Render Engine Comparison [Methods and Technologies]

Here is a scene I have prepared to allow the comparison of how different render engines handle different light situations. This will allow you to see the limitations of the methods each engine uses, as well as its strengths. This does NOT compare how they handle materials, or which materials they have, or what is better nodes etc… please leave that out of this.

It has a small light source, reflective caustics off a mirror, refractive caustics through glass, and the dreaded caustics viewed in a mirror as well.

SLG3 Using BiDirectional Path Tracing + Vertex Connection and Merging with max 12 bounces. 3 Minutes/162 passes Intel Core i5 750 Quad Core 3.3 Ghz.


Please render at 960 * 540 resolution, and please keep the render times around 3 minutes (longer if your machine is significantly older/less powerful)!!. Quote your hardware as well as the engine you used, as well as any settings, like my example above.

The scene has materials with names showing what that material should be. Please try balance the lighting to the image I posted as reference.
.Blend here BlankComparisonScene.blend (99.8 KB)
Here is the floor texture. http://cgtextures.com/texview.php?id=33550
Here is the HDRi. http://www.openfootage.net/?p=355

The engines I hope people will test include (but not limited to) Cycles, LuxRender, Yafaray, SmallLuxGPU, Mitsuba, V-Ray, Octane any any others you wish.

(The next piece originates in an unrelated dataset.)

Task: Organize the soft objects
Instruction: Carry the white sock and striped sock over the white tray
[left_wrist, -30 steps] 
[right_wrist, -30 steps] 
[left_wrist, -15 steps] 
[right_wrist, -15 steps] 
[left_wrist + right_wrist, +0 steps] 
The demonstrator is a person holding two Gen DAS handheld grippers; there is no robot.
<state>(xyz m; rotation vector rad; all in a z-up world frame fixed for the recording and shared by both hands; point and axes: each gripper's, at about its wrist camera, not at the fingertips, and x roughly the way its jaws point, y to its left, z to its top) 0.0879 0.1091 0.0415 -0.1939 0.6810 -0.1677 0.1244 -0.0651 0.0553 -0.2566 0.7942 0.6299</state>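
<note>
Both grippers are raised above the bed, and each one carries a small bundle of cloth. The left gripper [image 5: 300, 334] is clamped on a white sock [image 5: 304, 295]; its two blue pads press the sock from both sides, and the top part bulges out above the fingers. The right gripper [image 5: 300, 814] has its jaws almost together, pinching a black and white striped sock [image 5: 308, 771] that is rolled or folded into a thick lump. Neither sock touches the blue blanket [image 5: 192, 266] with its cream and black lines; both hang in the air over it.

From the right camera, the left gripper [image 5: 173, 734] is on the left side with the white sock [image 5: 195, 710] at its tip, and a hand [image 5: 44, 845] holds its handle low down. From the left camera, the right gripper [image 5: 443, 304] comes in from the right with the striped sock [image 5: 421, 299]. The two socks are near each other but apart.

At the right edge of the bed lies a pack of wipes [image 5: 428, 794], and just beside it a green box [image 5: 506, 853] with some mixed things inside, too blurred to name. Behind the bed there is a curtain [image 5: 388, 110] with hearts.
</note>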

Ha, you change the blend. :slight_smile:
Octane 1.0 RC3
Pathtracing with Monte-Carlo-Integration
Maxdepth 8
Caustic Blur 0.01 (Clamp?)
600 S/Pixel
3 Minutes
GTX 550Ti


I think it is a good Result for a brut(al)e Pathtracer on a low end GFX card.

Cheers, mib.

That’s quite an impressive render, I do like the way the mirror turned out so well :slight_smile: quite a good result

Big Lux:

Defaults (bidir/MLT, 49 s/px)


SPPM (57 passes):


2.8Ghz Xeon W3530

trying it with mitsuba. :wink: photon mapper fails (Irradiance Chache don’t work somehow?), Only Primary Sample Space MLT gives usable result so far:

Integrator: Primary Sample Space MLT
Direct Samples: 48
Samples: 512
Pathdepth: -1
Russian Roulette: 12
Luminance Samples: 40000
Biderectional: Yes
Two-Stage MLT: No

i7 2.6 (macbook), 8GB Ram, osx 10.8
rendertime: 7min 33sec

Please render at 960 * 540 resolution, and please keep the render times around 3 minutes (longer if your machine is significantly older/less powerful)!!.

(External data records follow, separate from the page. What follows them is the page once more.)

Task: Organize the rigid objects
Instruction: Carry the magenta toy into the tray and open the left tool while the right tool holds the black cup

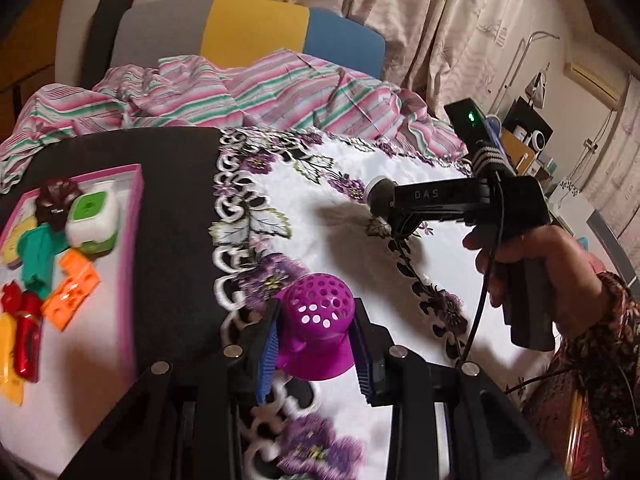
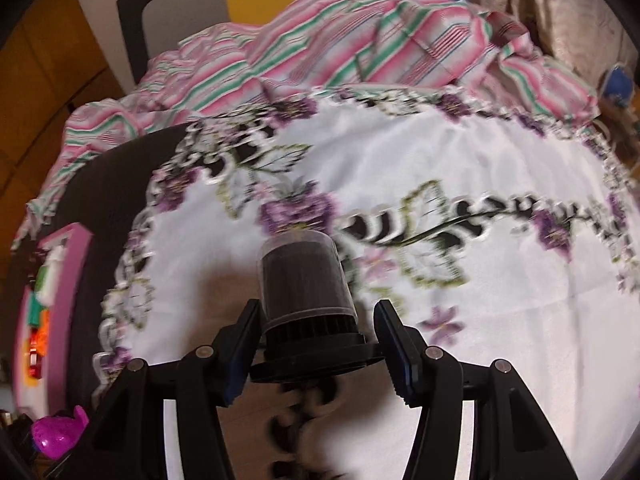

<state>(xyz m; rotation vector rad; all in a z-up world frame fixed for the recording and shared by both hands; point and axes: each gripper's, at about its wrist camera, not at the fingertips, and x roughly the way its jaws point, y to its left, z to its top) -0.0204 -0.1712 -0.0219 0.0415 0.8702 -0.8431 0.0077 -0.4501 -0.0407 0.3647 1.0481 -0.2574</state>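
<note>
My left gripper is shut on a purple perforated dome-shaped piece, held above the embroidered cloth; the same piece shows at the lower left of the right wrist view. My right gripper is shut on a black ribbed cylinder with a clear cap, its pads against the black base flange. In the left wrist view a hand carries the right gripper over the cloth at the right. A pink-rimmed tray at the left holds several toys: a green-and-white cube, an orange block and a teal piece.
A white tablecloth with purple flowers covers most of the dark table. Crumpled striped fabric lies along the far edge. Behind it stands a grey, yellow and blue chair back. Curtains and shelves stand at the right.
</note>
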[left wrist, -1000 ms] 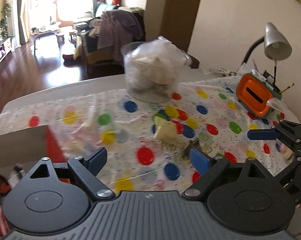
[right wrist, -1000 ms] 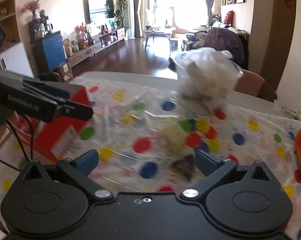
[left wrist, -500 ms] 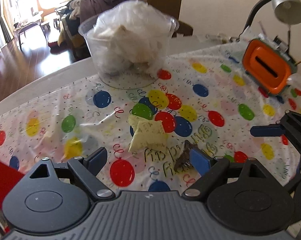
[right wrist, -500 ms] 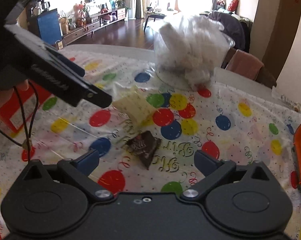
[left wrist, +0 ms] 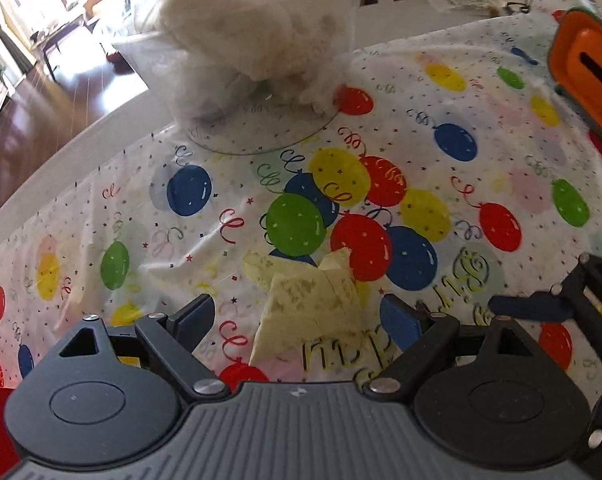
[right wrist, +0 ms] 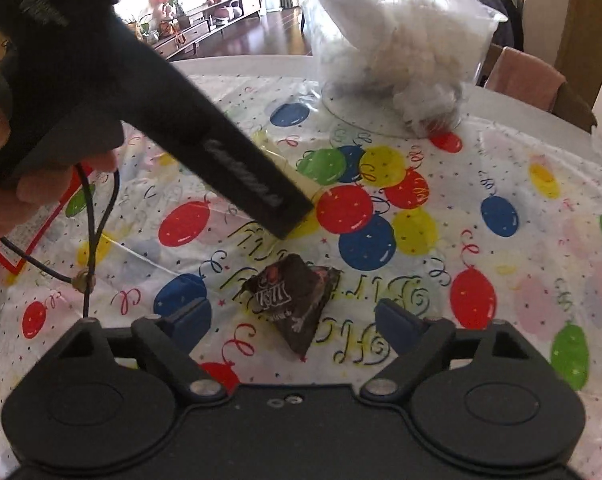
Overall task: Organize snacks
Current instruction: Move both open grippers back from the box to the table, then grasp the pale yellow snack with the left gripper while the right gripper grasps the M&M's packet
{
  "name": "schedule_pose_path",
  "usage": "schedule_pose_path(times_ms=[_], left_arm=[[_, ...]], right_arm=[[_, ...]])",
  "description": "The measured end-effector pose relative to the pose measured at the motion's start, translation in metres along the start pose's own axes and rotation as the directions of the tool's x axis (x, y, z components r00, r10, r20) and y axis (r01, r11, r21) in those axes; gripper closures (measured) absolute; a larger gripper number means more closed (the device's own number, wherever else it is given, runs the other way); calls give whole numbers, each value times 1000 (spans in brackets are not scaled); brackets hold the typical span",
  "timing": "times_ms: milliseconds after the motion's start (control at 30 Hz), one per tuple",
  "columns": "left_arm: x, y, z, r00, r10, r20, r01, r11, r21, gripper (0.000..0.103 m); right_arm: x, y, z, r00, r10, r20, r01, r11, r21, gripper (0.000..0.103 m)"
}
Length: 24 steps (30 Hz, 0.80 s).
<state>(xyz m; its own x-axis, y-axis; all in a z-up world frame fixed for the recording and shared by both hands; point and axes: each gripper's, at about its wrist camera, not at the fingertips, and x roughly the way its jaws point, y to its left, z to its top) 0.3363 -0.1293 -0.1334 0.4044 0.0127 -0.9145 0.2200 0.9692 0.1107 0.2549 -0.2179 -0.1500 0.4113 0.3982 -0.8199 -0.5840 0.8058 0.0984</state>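
A pale yellow snack packet (left wrist: 309, 304) lies on the balloon tablecloth, between the fingers of my open left gripper (left wrist: 297, 320), which hovers low over it. A dark brown M&M's packet (right wrist: 297, 300) lies between the fingers of my open right gripper (right wrist: 289, 320). A clear plastic tub (left wrist: 257, 52) holding white wrapped snacks stands at the far side of the table; it also shows in the right wrist view (right wrist: 397, 48). The left gripper body (right wrist: 149, 100) crosses the right wrist view and hides most of the yellow packet there.
An orange box (left wrist: 585, 76) stands at the right edge of the table. A red-edged box (right wrist: 25, 236) lies at the left. The right gripper's finger (left wrist: 529, 306) shows at the right of the left wrist view. The balloon tablecloth (left wrist: 453, 148) covers the table.
Both grippers have moved forward and down towards the table. The yellow packet now sits between the left fingers and the brown packet between the right fingers. Both stay open.
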Motion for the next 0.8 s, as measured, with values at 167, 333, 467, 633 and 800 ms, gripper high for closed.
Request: schedule_pose_path(times_ms=[167,333,467,633,800], left_arm=[[14,-1,6,1000,0,-26,0,1000,-8,18],[24,-5,6,998,-6,-59,6,1000,2,36],[29,-4,5,997,-11,-72,10,1000,-11,44],[27,-3,2,998,-22,-64,21,1000,-16,47],[24,3,-3,998,-24,-53,22,999,-40,52]], right_arm=[[12,0,4,1000,15,-11,-16,1000,-15,24],[20,3,5,1000,2,-15,-3,999,-47,33],[25,6,3,1000,-14,-14,13,998,-64,41],[24,9,1,1000,-24,0,24,997,-74,49],[18,11,0,999,-26,21,28,998,-63,62]])
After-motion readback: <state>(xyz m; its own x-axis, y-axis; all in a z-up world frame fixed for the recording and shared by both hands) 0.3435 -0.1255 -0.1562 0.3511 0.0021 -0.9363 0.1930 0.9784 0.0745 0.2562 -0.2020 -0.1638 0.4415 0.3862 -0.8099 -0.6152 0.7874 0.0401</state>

Hi bashi, it is hard to compare render engines when you render double as long and with half size.
Please add also your system specs.
As far I can see it is very clear in foreground but not in mirror, hm.
I never test Mitsuba because can´t built it on my system but follow the development still. :slight_smile:

@J_the_Ninja, do you have a very glossy gound? It is also very bright.

Thanks, very interessting.
Mib.

Caustics aren’t the strongest point of V-ray, but I attached a V-ray version for comparison, 2’10" on a mobile Core i5. Windows 64-bit. Light cache depth: 100. Could’ve increased the caustics samples though.
I have a friend working for an animation studio and I’m gonna ask him to render in Arnold if possible.
And when I say V-ray kicks serious arses you don’t believe me.


@mib2berlin: you’re right. i was a bit in a hurry…

here Mitsuba Photon Mapper for now:

Blender own osx build r52438
Renderer: Mitsuba 0.4.2
Integrator: Photon Mapper
Direct Samples 2, Glossy Sampl. 2, Max Path depth 12, Russian Roulette 5, Global Photons 250000, Caustic Photons 400000, Volume Photons 0, Irradiance Cache: Final Gather Res 14, Overture, Quality 0.8, Irradiance gradients, Neigbour Clamp, Quality Adj. 0.5, Sampler Low discrepancy, Pixel Samples 30
(Those are the settings that are changed)
Render time 3min 2sec (on i7 2.6ghz, macbook pro 6.2, 8GB ram, osx 10.8)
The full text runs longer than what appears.